We studied organizational career histories of 422 managers in a large pharmaceutical company. We collected data on all their job transitions within the company and studied job descriptions to better understand their roles in every appointment. We classify each job in three dimensions: the functional affiliation, the managerial role, and the hierarchical grade. While functional affiliation and hierarchical grade are clearly stated in the company’s HR records and aligned with its job catalogue, managerial roles are more subtle. So we had to carefully study the job descriptions to determine what types of activities a manager performs in a particular job and to infer what role(s) he or she plays. Based on this data we calculated the level of functional specialization of each manager and statistically tested how it influences one’s chances to be promoted from lower to middle management and from middle to senior management. We also looked at managers’ experience in different types of managerial roles and identified what roles are most valuable at different managerial levels.
Interview with Knowledge@HEC
Based on these results, what do you recommend to someone developing a managerial career and interested in achieving higher organizational ranks?
First, build a solid foundation in one function, but when you reach the middle management rank, think about expanding your experience outside of your areas of expertise.
When planning a cross-functional move, think about what the dominant managerial role in a new function would be. It might sound counter-intuitive, but the more your experience is concentrated in “doer” and “administrator” roles and less in “leader” roles, the more skills necessary for higher-level jobs you will develop.
What do these results mean for organizations that think about developing their future leaders through cross-functional job rotations?

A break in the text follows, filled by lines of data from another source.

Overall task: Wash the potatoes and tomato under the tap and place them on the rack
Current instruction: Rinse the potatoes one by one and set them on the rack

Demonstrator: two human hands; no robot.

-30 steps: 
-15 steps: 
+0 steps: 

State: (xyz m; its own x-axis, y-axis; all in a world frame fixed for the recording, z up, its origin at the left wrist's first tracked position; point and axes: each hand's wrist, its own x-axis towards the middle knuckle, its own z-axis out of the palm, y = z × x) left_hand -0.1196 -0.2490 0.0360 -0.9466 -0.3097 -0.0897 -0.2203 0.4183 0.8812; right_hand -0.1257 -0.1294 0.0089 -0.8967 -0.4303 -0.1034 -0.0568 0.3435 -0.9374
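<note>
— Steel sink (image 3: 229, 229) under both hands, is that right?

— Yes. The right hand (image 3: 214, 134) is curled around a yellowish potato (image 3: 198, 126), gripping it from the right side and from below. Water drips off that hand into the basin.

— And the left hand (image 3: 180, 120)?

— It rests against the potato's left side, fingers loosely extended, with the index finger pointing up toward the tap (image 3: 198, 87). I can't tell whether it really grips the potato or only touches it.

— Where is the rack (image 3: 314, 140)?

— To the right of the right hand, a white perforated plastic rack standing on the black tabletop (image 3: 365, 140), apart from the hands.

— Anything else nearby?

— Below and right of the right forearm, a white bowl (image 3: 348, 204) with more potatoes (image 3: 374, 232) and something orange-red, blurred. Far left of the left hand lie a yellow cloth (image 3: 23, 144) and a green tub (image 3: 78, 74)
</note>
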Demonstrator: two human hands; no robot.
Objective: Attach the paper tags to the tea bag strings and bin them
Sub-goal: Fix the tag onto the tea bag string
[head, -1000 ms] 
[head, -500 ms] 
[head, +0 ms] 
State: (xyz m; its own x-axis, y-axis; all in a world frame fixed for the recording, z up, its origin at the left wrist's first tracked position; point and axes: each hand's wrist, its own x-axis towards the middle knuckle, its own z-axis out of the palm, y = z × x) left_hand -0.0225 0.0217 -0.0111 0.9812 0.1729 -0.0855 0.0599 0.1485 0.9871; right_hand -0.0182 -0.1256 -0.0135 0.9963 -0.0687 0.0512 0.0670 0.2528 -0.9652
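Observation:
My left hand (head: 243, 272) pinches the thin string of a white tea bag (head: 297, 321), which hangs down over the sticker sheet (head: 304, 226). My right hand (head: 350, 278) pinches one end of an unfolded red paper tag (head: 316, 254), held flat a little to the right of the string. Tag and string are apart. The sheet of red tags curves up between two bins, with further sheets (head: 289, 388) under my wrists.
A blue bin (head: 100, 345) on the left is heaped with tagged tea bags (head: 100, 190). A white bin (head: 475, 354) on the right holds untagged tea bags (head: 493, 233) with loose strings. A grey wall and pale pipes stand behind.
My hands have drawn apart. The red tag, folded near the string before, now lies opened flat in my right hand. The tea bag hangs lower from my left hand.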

Not every cross-functional move is beneficial. The best leaders grow out of specializing generalists, those who develop broad knowledge and cognitive complexity though experience in multiple functions but keep concentrating in managerial roles most valuable at higher organizational levels. Therefore, paying close attention to managerial roles when developing a job rotation program is an essential condition for its success.
The best leaders grow out of specializing generalists.
*Function means functional unit in an organization: Sales, Marketing, Finance, IT, etc. Each function is associated with different tasks and requires different skillsets. Diverse experience means experience that spans multiple functional units.